AVAILABLE DATA:

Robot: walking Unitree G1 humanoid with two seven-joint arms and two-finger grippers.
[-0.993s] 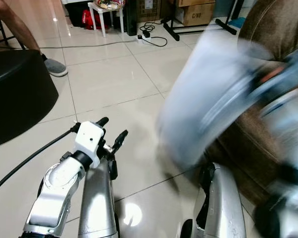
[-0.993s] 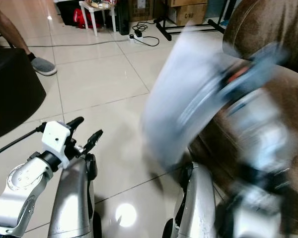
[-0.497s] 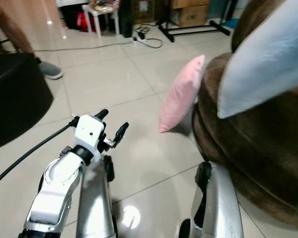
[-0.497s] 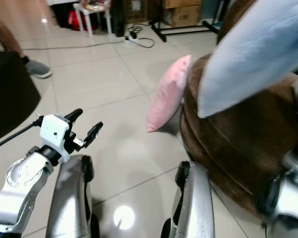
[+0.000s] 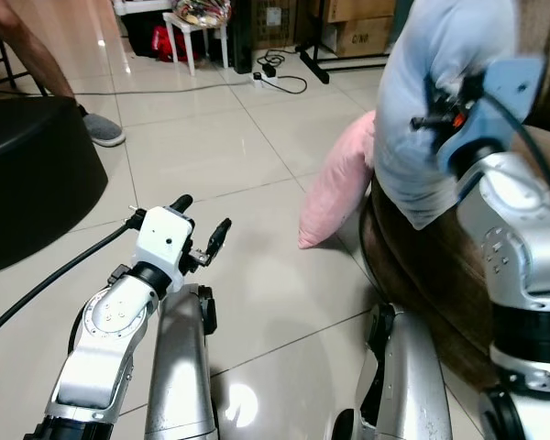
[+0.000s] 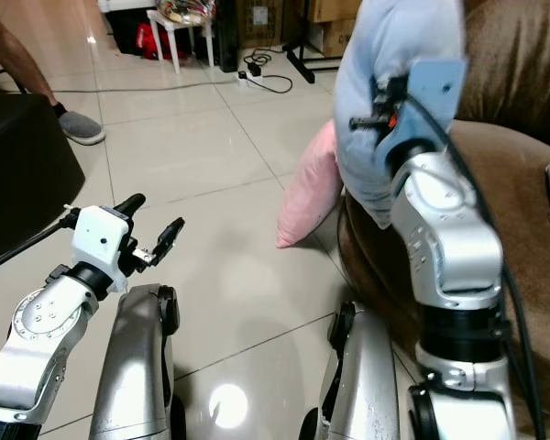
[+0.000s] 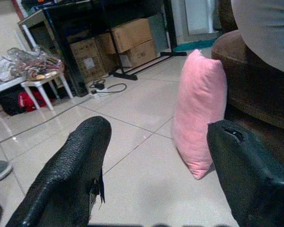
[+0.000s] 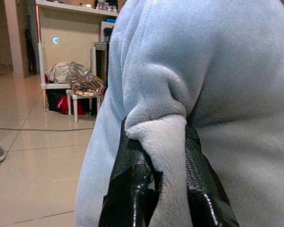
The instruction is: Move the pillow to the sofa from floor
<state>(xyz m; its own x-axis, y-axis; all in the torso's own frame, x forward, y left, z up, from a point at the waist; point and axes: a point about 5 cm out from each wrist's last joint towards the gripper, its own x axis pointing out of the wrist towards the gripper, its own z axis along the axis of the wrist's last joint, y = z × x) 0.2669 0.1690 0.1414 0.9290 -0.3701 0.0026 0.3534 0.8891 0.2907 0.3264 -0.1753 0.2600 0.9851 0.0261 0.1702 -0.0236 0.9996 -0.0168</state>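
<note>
we see our right tool (image 8: 163,189) raised in front of the brown sofa (image 6: 522,174), its two black fingers (image 8: 132,184) clenched on a fold of the light blue pillow (image 5: 431,82). the pillow hangs off the floor, held up against the front and arm of the sofa, with its lower edge draped over the sofa's rounded side. we cannot tell whether it rests on the seat.

a pink pillow (image 5: 335,183) stands on edge on the tiled floor (image 5: 238,156), leaning against the sofa's side just below the blue one. through the left wrist camera it appears between the two black fingers (image 7: 71,175) of our left tool (image 5: 202,229), which is released, its fingers spread wide apart and holding nothing. that tool hovers low over the tiles, well apart from both pillows.

to our left sits a dark round piece of furniture (image 5: 32,174), and beyond it a person's leg and grey shoe (image 5: 103,128) rest on the floor. further back are a small white stool (image 5: 197,32) with a bundle on it, a power strip with cables (image 5: 275,73) and cardboard boxes (image 5: 353,32). a black cable (image 5: 46,293) runs across the floor towards our left arm.
</note>
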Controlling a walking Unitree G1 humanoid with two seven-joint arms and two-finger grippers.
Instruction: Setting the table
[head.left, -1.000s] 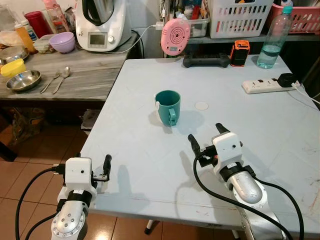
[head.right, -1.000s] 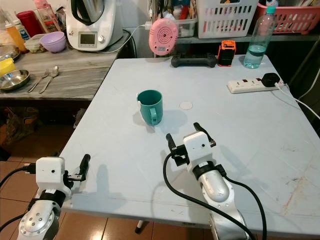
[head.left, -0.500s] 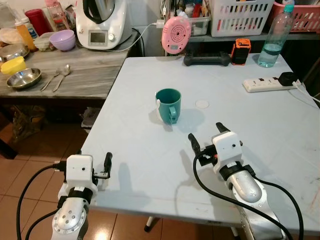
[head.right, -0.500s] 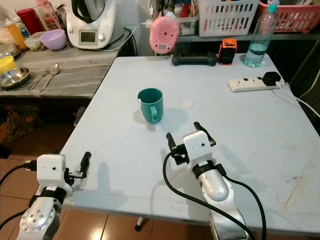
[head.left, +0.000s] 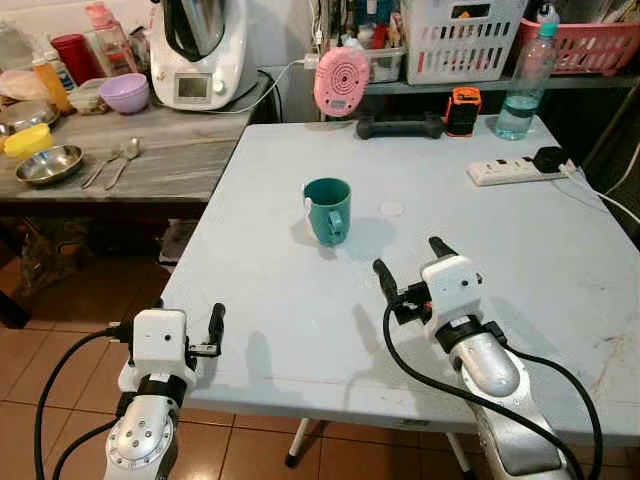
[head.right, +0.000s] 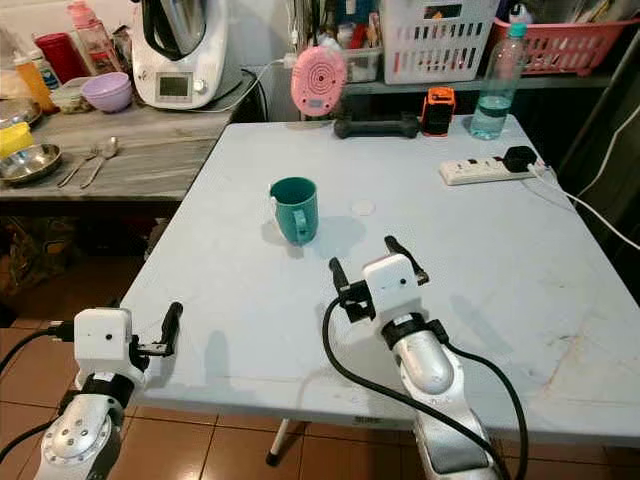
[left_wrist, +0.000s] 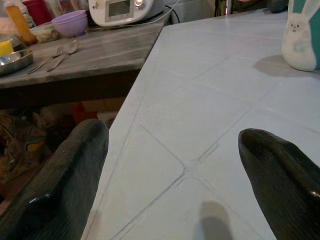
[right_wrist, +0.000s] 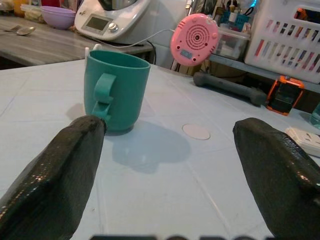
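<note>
A teal mug (head.left: 328, 208) stands upright near the middle of the pale table (head.left: 560, 270), its handle facing me. My right gripper (head.left: 408, 257) hovers open over the table just in front of the mug, a short gap away, with nothing between its fingers. In the right wrist view the mug (right_wrist: 116, 90) sits beyond the left finger (right_wrist: 60, 175). My left gripper (head.left: 187, 315) is open and empty at the table's near left edge. The left wrist view looks along that edge, with the mug (left_wrist: 302, 35) far off.
A wooden counter (head.left: 170, 150) at the left holds a steel bowl (head.left: 48, 164), fork and spoon (head.left: 118, 160) and a purple bowl (head.left: 125, 92). At the table's far side are a pink round device (head.left: 341, 80), dumbbell (head.left: 400, 127), water bottle (head.left: 525, 70) and power strip (head.left: 510, 170).
The whole picture has shifted, so the camera has moved and more of the table's near edge and floor shows. The mug stands as before, and both grippers stay open.
</note>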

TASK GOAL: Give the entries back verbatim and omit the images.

TASK RESPONSE:
Robot: walking Unitree G1 humanoid with two seven-joint arms and two-finger grippers.
[-0.993s] 
[-0.993s] 
[-0.497s] 
[-0.497s] 
[+0.000s] 
[+0.000s] 
[+0.000s] 
[+0.000s] 
The instruction is: Move the pillow to the sofa from floor
<state>(xyz m; its own x-axis, y-axis; all in the torso's own frame, x forward, y left, z up, from a point at the waist; point and axes: a point about 5 cm out from each wrist's last joint towards the gripper, its own x axis pointing out of the wrist towards the gripper, its own z axis along the axis of the wrist's last joint, y = z × x) 0.2669 0.1690 0.1414 0.9290 -0.3701 0.0026 0.3534 0.8891 0.2907 0.3264 -0.1753 0.2600 0.9851 0.0261 0.1702 -0.0236 0.9996 -0.0168</state>
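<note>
we see our right tool (image 8: 163,189) raised in front of the brown sofa (image 6: 522,174), its two black fingers (image 8: 132,184) clenched on a fold of the light blue pillow (image 5: 431,82). the pillow hangs off the floor, held up against the front and arm of the sofa, with its lower edge draped over the sofa's rounded side. we cannot tell whether it rests on the seat.

a pink pillow (image 5: 335,183) stands on edge on the tiled floor (image 5: 238,156), leaning against the sofa's side just below the blue one. through the left wrist camera it appears between the two black fingers (image 7: 71,175) of our left tool (image 5: 202,229), which is released, its fingers spread wide apart and holding nothing. that tool hovers low over the tiles, well apart from both pillows.

to our left sits a dark round piece of furniture (image 5: 32,174), and beyond it a person's leg and grey shoe (image 5: 103,128) rest on the floor. further back are a small white stool (image 5: 197,32) with a bundle on it, a power strip with cables (image 5: 275,73) and cardboard boxes (image 5: 353,32). a black cable (image 5: 46,293) runs across the floor towards our left arm.
</note>
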Controlling a walking Unitree G1 humanoid with two seven-joint arms and two-finger grippers.
Instruction: Setting the table
[head.left, -1.000s] 
[head.right, -1.000s] 
[head.left, -0.500s] 
[head.right, -0.500s] 
[head.left, +0.000s] 
[head.right, +0.000s] 
[left_wrist, +0.000s] 
[right_wrist, +0.000s] 
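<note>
A teal mug (head.left: 328, 208) stands upright near the middle of the pale table (head.left: 560, 270), its handle facing me. My right gripper (head.left: 408, 257) hovers open over the table just in front of the mug, a short gap away, with nothing between its fingers. In the right wrist view the mug (right_wrist: 116, 90) sits beyond the left finger (right_wrist: 60, 175). My left gripper (head.left: 187, 315) is open and empty at the table's near left edge. The left wrist view looks along that edge, with the mug (left_wrist: 302, 35) far off.
A wooden counter (head.left: 170, 150) at the left holds a steel bowl (head.left: 48, 164), fork and spoon (head.left: 118, 160) and a purple bowl (head.left: 125, 92). At the table's far side are a pink round device (head.left: 341, 80), dumbbell (head.left: 400, 127), water bottle (head.left: 525, 70) and power strip (head.left: 510, 170).
The whole picture has shifted, so the camera has moved and more of the table's near edge and floor shows. The mug stands as before, and both grippers stay open.
</note>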

There is nothing else to add to the answer.